# Tivo Stream Power Supply



## mpshay (Oct 17, 2003)

I want to give my no longer used Stream to a friend and I am not sure if I have the correct power supply. Can anyone post a picture or provide the output specs to make sure I am giving him the right one. Thanks!


----------



## telemark (Nov 12, 2013)

What a good friend!

Mine was:
12Volts, 2.0Amps
Negative- Barrel, Positive+ Center
Level V efficiency.

Out of everything, the most unique thing about it, is mine came with a RFI choke on the end. I never lose it because of that.


----------



## ellinj (Feb 26, 2002)

I have one of those silver sharpies, I write on every power supply what it goes to, makes it easier to figure out what is what.


----------



## mrsean (May 15, 2006)

ellinj said:


> I have one of those silver sharpies, I write on every power supply what it goes to, makes it easier to figure out what is what.


Great idea. Thanks!


----------



## telemark (Nov 12, 2013)

I do the same. Most markers will not show up on black plastic though so you need to use a particular one once you find one that works.

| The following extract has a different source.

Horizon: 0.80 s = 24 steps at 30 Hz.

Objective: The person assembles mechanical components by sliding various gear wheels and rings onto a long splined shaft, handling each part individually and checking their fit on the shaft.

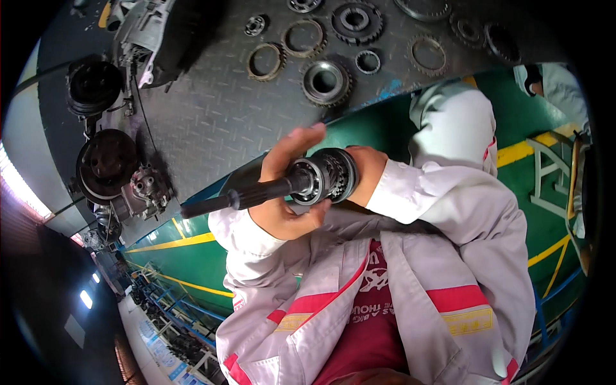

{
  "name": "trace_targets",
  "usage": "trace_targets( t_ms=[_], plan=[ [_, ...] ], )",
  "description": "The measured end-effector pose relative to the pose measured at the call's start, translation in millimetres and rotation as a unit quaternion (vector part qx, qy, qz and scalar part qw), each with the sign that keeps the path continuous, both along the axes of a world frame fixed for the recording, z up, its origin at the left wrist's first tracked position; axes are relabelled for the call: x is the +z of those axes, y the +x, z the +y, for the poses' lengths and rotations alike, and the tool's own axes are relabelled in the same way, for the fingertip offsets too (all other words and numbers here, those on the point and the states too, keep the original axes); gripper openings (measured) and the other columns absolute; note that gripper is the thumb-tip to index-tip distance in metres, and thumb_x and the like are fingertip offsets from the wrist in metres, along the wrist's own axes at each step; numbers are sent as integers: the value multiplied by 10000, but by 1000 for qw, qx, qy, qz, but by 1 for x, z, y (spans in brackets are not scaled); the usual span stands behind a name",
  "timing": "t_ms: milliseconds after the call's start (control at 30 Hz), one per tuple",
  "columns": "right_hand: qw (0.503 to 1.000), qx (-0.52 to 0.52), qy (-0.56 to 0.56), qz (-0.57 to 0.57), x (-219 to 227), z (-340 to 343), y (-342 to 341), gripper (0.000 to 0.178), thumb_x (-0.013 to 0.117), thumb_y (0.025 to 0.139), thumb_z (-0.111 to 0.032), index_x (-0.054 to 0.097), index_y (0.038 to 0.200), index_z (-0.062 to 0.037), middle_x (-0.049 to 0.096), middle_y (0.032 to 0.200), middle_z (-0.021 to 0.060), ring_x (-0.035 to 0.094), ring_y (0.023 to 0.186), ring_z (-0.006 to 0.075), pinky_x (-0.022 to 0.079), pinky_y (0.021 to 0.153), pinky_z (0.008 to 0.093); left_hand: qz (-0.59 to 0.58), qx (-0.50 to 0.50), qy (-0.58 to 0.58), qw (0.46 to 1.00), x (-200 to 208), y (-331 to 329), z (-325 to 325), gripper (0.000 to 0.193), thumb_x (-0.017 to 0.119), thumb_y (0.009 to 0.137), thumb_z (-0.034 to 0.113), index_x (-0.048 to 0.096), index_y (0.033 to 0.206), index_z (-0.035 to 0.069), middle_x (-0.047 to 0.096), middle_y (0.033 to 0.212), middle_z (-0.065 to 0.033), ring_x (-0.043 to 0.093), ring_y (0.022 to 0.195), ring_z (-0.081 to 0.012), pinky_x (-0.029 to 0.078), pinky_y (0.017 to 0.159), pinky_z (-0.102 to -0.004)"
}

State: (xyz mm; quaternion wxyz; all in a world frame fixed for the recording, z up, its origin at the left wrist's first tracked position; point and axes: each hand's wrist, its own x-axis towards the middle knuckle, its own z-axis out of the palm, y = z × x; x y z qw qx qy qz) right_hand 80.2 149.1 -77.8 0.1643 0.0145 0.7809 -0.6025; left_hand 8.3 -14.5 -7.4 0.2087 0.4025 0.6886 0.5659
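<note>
Holding a dark gear shaft (269,191) in mid-air before the torso, just off the near edge of the bench. Splined end points to the lower left; a ball bearing (318,181) and gear stack (338,172) sit toward the other end.

Left hand (282,186): cupped behind the shaft, fingers and thumb spread to either side of the bearing. Thumb close on its lower rim; cannot tell whether this grip bears firmly. Right hand (372,172): grip clamped on the gear end, most fingers hidden.

Step in hand, as I judge it: steadying the assembly and working around the bearing. Next move probably calls for firm support at the gear end, with the left fingers settled evenly round the bearing.

Beyond: bench (218,115) of dark patterned plate. Loose collared gear (326,98) nearest the edge; brassy ring (282,59) to its upper left. Metal housing (144,38) at far left. Green floor (362,133) below; another person's pale clothing (563,90) at right.
</note>
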Motion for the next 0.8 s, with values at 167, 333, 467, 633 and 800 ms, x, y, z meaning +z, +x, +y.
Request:
trace_targets(
  t_ms=[167,333,467,633,800],
  plan=[
    [999,-23,14,39,5,7,3,332,726,721,-294,664,999,-123,666,994,153,616,968,357,498,848,434,283,119,-370,877,63,38,-21,1029,863,607,314,302,1396,-31,440,1364,-264,453,1264,-404,377,1032,-441],
    [999,-4,30,-21,2,4,4,352,725,730,-256,655,1052,-132,661,1050,152,616,1011,347,503,860,397,423,-9,-387,819,103,94,-8,454,754,649,287,647,1039,81,672,1010,-92,626,1042,-281,501,902,-418],
    [995,30,68,63,41,-9,5,356,696,764,-267,640,1082,-118,668,1037,143,625,998,331,505,851,396,617,-19,-404,675,70,55,28,722,739,647,361,493,1285,130,632,1106,-115,626,1021,-321,437,981,-454],
    [983,-27,132,122,4,-31,2,235,696,729,-170,664,956,-116,679,926,112,638,903,321,514,762,412,430,-79,-652,620,52,23,25,788,759,620,402,456,1314,184,604,932,-91,629,792,-278,509,705,-451],
    [949,-31,217,227,21,-41,0,203,692,677,-129,666,878,-119,669,850,100,634,841,327,504,680,436,469,3,-545,695,43,32,-24,716,751,628,295,457,1272,186,567,865,-95,620,757,-269,493,480,-371]
  ],
)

In some circles it's called pigment inks.


----------



## ellinj (Feb 26, 2002)

i use these

http://www.amazon.com/Sharpie-39109...-1&keywords=silver+sharpie&pebp=1416362738155

They can be found at staples as well.


----------



## telemark (Nov 12, 2013)

I use these:
http://www.amazon.com/gp/search/keywords=permapaque

But there's no point in spending more for them unless you need more colors.
Also found in art supply stores.


----------